Di depannya terbaring lebih dari dua puluh bangkai monster, berserakan ke segala arah.
Ada ular, buaya, makhluk-makhluk tanpa nama itu, dan beberapa makhluk yang bahkan lebih aneh—dijahit bersama dari bentuk beberapa monster, terpelintir, jelek, menjijikkan.
Semuanya dibunuh oleh pedangnya, satu demi satu.
Eleanor menarik napas perlahan dan melepas darah dari bilah pedangnya. Pedang itu sendiri berwarna merah tua, dan sekarang, ternoda darah, terlihat bahkan lebih merah.
Dia mengingat kembali pertempuran tadi.
Ketika ular pertama menerjangnya, masih ada secarik kepanikan di hatinya.
Ketika yang kedua menerjang, dia sudah tenang.
Pada saat buaya kelima meledak keluar dari lumpur, hanya ada satu pikiran yang tersisa di pikirannya—
Bunuh. Bunuh. Bunuh.
Pedangnya menjadi semakin cepat, semakin kejam. Ketika monster-monster menerjang, dia menembus mereka. Ketika mereka menyerbu, dia berputar dan menyapu mereka. Ketika mereka mencoba melarikan diri, dia mengejar dan memotong-motong mereka.
Untuk sesaat yang singkat, dia bahkan merasa seolah-olah tidak sedang bertarung sama sekali, tetapi menari.
Tarian pembantaian.
Eleanor menurunkan matanya ke tangannya. Masih bergetar, tapi bukan karena takut.

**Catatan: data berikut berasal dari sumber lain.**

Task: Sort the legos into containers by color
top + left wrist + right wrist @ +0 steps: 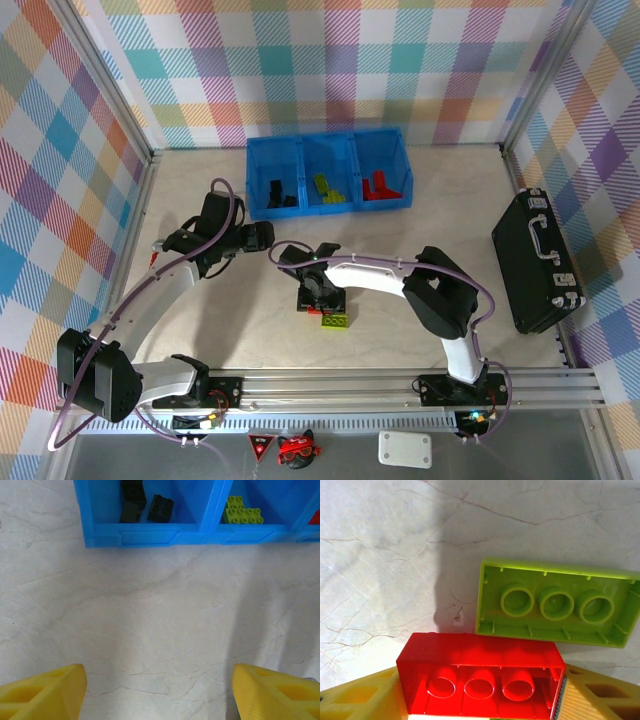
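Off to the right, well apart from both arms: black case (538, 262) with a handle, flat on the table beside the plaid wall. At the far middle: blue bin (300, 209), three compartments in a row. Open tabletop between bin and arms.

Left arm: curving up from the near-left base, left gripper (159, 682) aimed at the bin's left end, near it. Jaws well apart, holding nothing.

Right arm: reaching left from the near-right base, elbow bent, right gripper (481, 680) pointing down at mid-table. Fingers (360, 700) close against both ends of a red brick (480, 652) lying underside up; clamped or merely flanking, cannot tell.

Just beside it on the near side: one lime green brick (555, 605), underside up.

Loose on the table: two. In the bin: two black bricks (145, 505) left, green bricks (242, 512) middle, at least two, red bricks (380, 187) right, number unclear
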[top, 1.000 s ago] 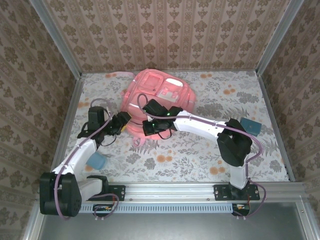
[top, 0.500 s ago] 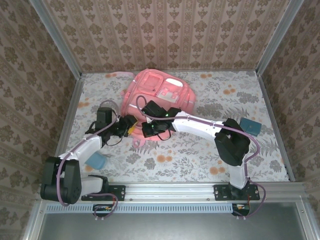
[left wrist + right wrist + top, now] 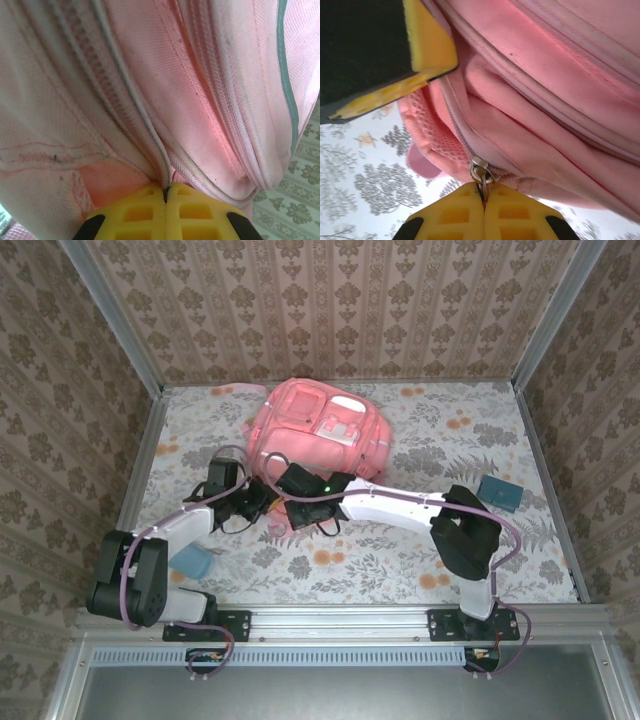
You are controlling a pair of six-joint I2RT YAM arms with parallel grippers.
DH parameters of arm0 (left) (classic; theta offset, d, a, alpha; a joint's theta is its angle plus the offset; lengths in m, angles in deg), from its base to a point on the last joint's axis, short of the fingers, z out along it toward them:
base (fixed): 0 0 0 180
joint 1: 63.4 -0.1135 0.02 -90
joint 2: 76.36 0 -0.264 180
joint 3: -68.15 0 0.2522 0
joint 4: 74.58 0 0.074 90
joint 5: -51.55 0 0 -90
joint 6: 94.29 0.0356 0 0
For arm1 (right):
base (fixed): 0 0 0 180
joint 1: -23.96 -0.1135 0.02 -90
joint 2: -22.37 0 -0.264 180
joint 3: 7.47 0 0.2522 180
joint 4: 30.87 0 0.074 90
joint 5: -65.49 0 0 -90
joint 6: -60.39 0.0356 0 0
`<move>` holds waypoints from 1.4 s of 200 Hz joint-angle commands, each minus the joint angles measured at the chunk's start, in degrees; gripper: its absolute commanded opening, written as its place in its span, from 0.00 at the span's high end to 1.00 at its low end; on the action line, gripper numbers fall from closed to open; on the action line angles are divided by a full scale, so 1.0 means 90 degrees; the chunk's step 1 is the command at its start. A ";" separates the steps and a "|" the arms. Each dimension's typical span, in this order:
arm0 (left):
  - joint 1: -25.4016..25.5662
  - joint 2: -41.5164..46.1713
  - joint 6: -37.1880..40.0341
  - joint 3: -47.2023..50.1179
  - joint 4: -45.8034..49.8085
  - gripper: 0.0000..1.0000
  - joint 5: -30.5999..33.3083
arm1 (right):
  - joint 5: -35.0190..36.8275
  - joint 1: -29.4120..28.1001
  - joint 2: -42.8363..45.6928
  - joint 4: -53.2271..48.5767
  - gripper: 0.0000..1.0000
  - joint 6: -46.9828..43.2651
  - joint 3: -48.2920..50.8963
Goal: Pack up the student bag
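The student bag (image 3: 322, 432) lies flat on the flowered table (image 3: 420, 540), middle and a bit toward the far side, with its near edge right where both arms meet. We figure it's lying that way so the zips face the arms. The left gripper (image 3: 165, 194) is pinched tight on the fabric along a zip seam, probably to anchor the bag. The right gripper (image 3: 483, 194), just beside it, is clamped on the little metal zip pull (image 3: 480, 171), ready to drag a pocket open, we guess. A light blue block (image 3: 190, 560) waits near left and a darker blue flat piece (image 3: 498, 492) sits off right, likely the stuff to pack. Count: one bag, two arms, two blue items, one pull in a claw.
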 commanded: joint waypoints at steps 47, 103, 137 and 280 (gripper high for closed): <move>-0.0180 0.0006 0.0388 -0.0146 0.0208 1.00 0.0663 | 0.2282 0.0317 0.1072 -0.1253 1.00 0.1358 0.1257; -0.0264 0.0224 0.0579 -0.0206 0.0311 1.00 0.0400 | 0.0590 0.0712 0.1435 0.0026 1.00 0.0539 0.1852; -0.0235 0.0300 0.0736 -0.0413 0.0337 1.00 -0.0079 | -0.1504 0.0764 0.1573 0.1604 0.65 0.0302 0.2179; -0.0017 0.0533 0.1372 -0.1004 0.0937 1.00 -0.0806 | -0.1652 0.1806 0.1510 0.4073 0.29 0.0920 0.2492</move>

Dia hanya belum turun dari keadaan itu.
Kemudian dia mengangkat kepala dan melihat lebih dalam ke rawa.
Itulah arah yang perlu dia tuju.
Eleanor mengencangkan genggamannya pada pedang dan mulai berjalan maju.

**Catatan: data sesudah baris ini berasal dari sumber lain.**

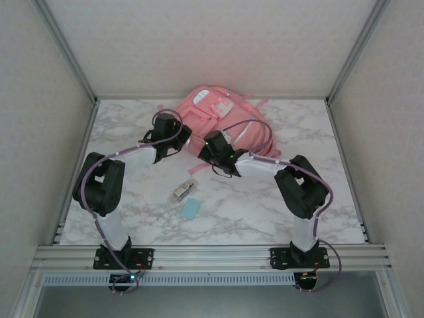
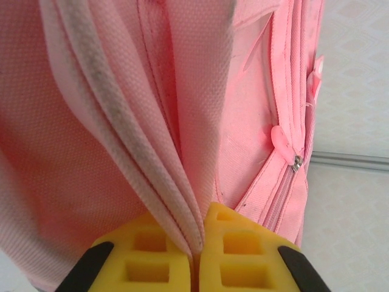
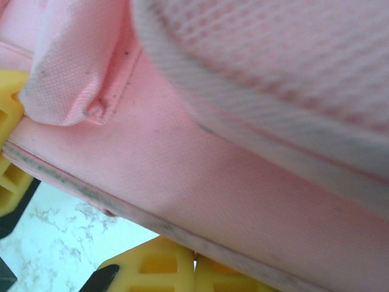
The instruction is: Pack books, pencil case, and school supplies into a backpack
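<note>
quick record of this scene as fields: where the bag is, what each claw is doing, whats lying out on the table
backpack: pink, far middle of the marble table
left claw: shut on a fold of the backpack's trimmed fabric
right claw: shut on the backpack's edge
loose on table: light-blue block and silvery stubby item, near each other, in front of the backpack

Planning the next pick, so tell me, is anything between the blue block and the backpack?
Yes. The silvery item lies just beyond the blue block toward the backpack, and the right claw, shut on the backpack's edge, hangs over that stretch.
</note>
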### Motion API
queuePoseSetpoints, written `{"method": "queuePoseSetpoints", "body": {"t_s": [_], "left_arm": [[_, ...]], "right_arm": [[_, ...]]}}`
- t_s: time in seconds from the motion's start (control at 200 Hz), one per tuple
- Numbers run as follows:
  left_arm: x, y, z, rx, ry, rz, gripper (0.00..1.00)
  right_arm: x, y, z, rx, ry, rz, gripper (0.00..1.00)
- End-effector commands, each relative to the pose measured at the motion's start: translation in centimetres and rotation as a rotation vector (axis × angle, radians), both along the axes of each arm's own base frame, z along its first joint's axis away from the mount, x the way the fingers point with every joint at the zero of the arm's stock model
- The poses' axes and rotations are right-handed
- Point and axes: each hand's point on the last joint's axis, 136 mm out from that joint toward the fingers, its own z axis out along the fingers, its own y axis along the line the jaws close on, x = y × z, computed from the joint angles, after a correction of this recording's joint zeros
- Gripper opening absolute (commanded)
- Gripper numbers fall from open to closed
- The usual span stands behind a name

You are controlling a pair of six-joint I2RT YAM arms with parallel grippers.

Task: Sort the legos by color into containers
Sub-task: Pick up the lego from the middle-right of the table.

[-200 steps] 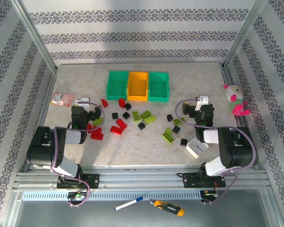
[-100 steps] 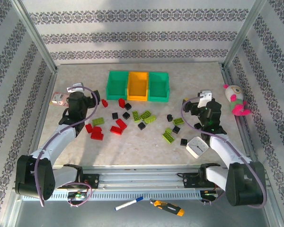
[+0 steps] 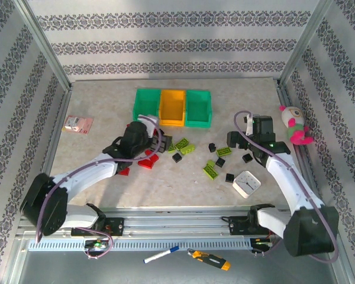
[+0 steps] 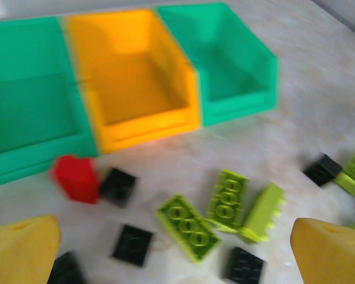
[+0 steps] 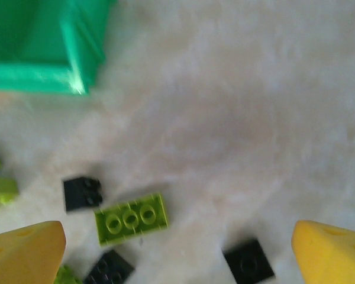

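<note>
Three joined containers [image 3: 171,107] stand at the back: green, orange [image 4: 133,77], green [image 4: 231,65]. Red, lime and black legos lie scattered in front of them. My left gripper [image 3: 157,142] is open and empty above the middle pile; between its yellow fingertips [image 4: 21,248] lie lime bricks [image 4: 189,228] and black squares [image 4: 133,242], with a red brick [image 4: 77,177] nearer the bins. On the right, my other gripper [image 3: 236,144] hangs open over a flat lime brick [image 5: 131,218] and black squares [image 5: 248,260]. Red bricks [image 3: 147,158] lie under the left arm.
A white timer [image 3: 247,183] sits near the front right, by a black brick [image 3: 229,177]. A pink card [image 3: 78,123] lies at the left edge and a plush toy [image 3: 296,124] at the right wall. Metal frame posts bound the table.
My left arm has swung right, from beside the pink card to the middle pile in front of the bins. The right arm has stretched out toward the lime and black bricks. Both stay open.
</note>
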Motion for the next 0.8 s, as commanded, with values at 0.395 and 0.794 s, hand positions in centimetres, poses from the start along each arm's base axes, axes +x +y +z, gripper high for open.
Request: {"method": "queuePoseSetpoints", "body": {"t_s": [0.395, 0.794], "left_arm": [[-3.5, -13.4, 2.1, -0.013, -0.113, -0.484, 0.99], [-4.4, -14.8, 1.4, 0.019, -0.120, -0.542, 0.99]], "right_arm": [[-3.3, -3.6, -7.9, 0.073, 0.468, -0.315, 0.89], [-0.6, -4.1, -10.3, 0.378, 0.449, -0.729, 0.65]]}}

Air berlumpur naik melewati pergelangan kakinya, setiap langkah menimbulkan suara isapan basah. Mayat-mayat di belakangnya semakin jauh, tapi bau darah masih menempel di hidungnya dan enggan hilang.
Dia tidak takut.
Dia sudah memahaminya.
Hanya ada hidup.
Dia memilih hidup.
Dan kemudian, dengan pedang ini, dia akan menghancurkan iblis hati itu—
menjadi berkeping-keping.
Lebih jauh lagi, dekat hamparan alang-alang di dekat pusat rawa, Vincent berdiri di pohon bengkok, melihat dari atas.
Gray sedang bertarung di bawahnya.
Dua belas monster hitam mengelilinginya—enam Deeppool Giant Python, empat Ironclad Crocodile, dan dua Rotmarsh Giant Lizard.

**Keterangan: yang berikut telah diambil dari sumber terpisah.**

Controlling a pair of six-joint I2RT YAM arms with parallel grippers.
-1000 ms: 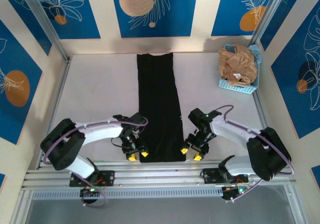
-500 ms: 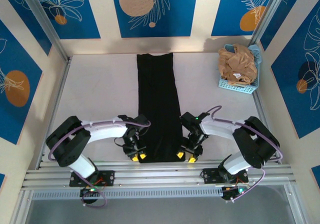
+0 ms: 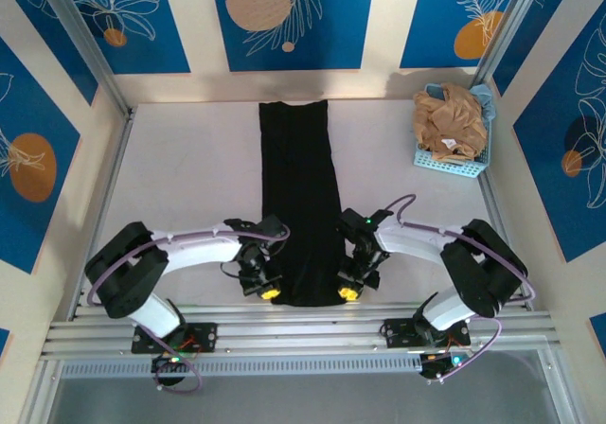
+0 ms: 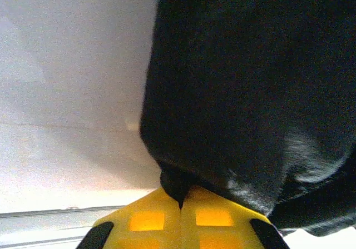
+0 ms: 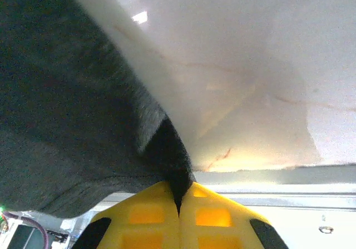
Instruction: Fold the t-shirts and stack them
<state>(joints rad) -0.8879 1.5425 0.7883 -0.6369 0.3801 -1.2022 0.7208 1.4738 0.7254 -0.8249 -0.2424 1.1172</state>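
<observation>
On the table the black t-shirt lies as one long thin strip, from the far side down to the near edge. Its sides look folded in, so what is left, I think, is to fold it short. That seems to be why both arms sit at its near end, one at each corner. The left gripper has its yellow fingers pressed together with a bit of black cloth pinched between them. The right gripper is closed the same way on the other corner. Two holds should keep the edge straight when it lifts. The tan t-shirt sits bunched up in the blue basket at the back right corner
</observation>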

Setiap ular sanca itu sebesar tong air, tubuhnya ditutupi sisik hitam padat yang memancarkan kilau dingin dalam cahaya redup. Rahang mereka terbuka, memperlihatkan dua baris taring berbisa yang melengkung ke dalam. Setetes lendir transparan jatuh dari satu taring ke daun alang-alang, dan daun itu segera menguning, menggulung, dan layu.
Gray berdiri di antara mereka dengan sebilah pedang pendek di masing-masing tangan.
Dia tidak terlalu tinggi, dan bahkan tampak agak kurus. Rambut pendek abu-abunya lekat menempel di dahinya karena keringat. Wajahnya tanpa ekspresi, matanya menatap monster-monster itu seolah-olah mereka sudah menjadi benda mati.
Deeppool Giant Python pertama bergerak.
Ia melesat keluar dari lumpur dengan kecepatan kilat hitam, mulutnya yang menganga cukup lebar untuk menelan seorang pria dewasa utuh. Dua baris taring berbisa itu menerjang lurus ke kepala Gray, bisa berembus dari ujungnya dalam lengkungan tipis.
Gray tidak menghindar.
Dia melangkah setengah langkah ke depan.